> **WHAT THE TASK ASKS**
Leaving out every picture, quote the data below exactly as it appears.
*** COLLECTED MATERIAL
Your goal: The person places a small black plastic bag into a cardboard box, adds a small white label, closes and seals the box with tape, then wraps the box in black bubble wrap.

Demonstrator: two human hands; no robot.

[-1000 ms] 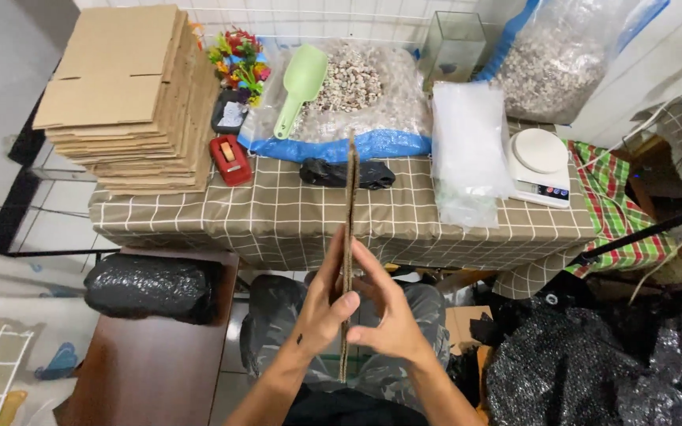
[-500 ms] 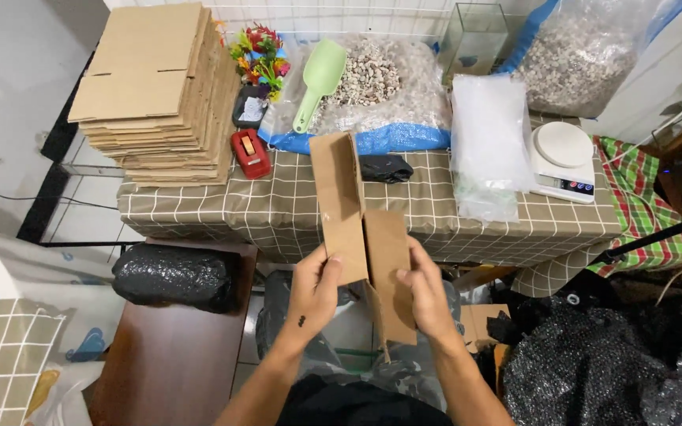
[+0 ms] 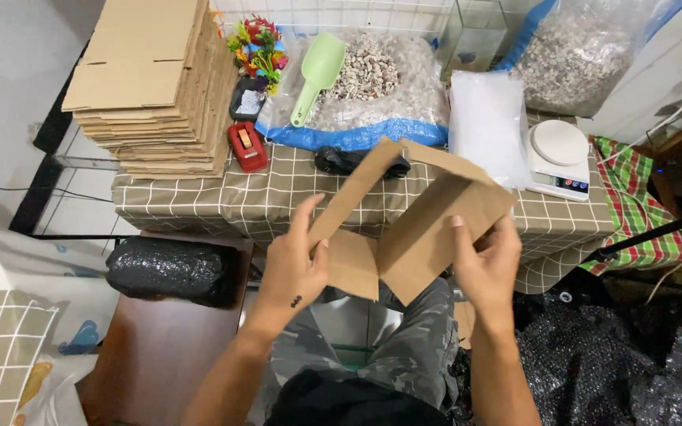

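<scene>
Both hands closed on cardboard box (image 3: pixel 412 229), half-opened above lap, before table (image 3: pixel 199 205): left hand (image 3: pixel 294 264), right hand (image 3: pixel 487 264). Judged light, stiff, crease-prone; best gripped along panel edges.

Both bare forearms rise from the bottom edge and angle slightly toward each other above the lap. The left hand (image 3: pixel 292 272) is raised with its palm turned inward, fingers stretched upward and thumb spread, pinching the left flap of the folded brown cardboard box blank (image 3: pixel 408 221). The right hand (image 3: pixel 489 264) mirrors it on the blank's right side, fingers curled over the edge, thumb pressed against the panel.
</scene>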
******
> **RESULT BELOW**
Your goal: The person places a small black plastic bag into a cardboard box, adds a small white label, closes and seals the box with tape, then wraps the box in black bubble wrap.

Demonstrator: two human hands; no robot.

[-1000 ms] 
[-500 ms] 
[+0 ms] 

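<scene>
Both hands closed on cardboard box (image 3: pixel 412 229), half-opened above lap, before table (image 3: pixel 199 205): left hand (image 3: pixel 294 264), right hand (image 3: pixel 487 264). Judged light, stiff, crease-prone; best gripped along panel edges.

Both bare forearms rise from the bottom edge and angle slightly toward each other above the lap. The left hand (image 3: pixel 292 272) is raised with its palm turned inward, fingers stretched upward and thumb spread, pinching the left flap of the folded brown cardboard box blank (image 3: pixel 408 221). The right hand (image 3: pixel 489 264) mirrors it on the blank's right side, fingers curled over the edge, thumb pressed against the panel.
</scene>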

The response above is complete.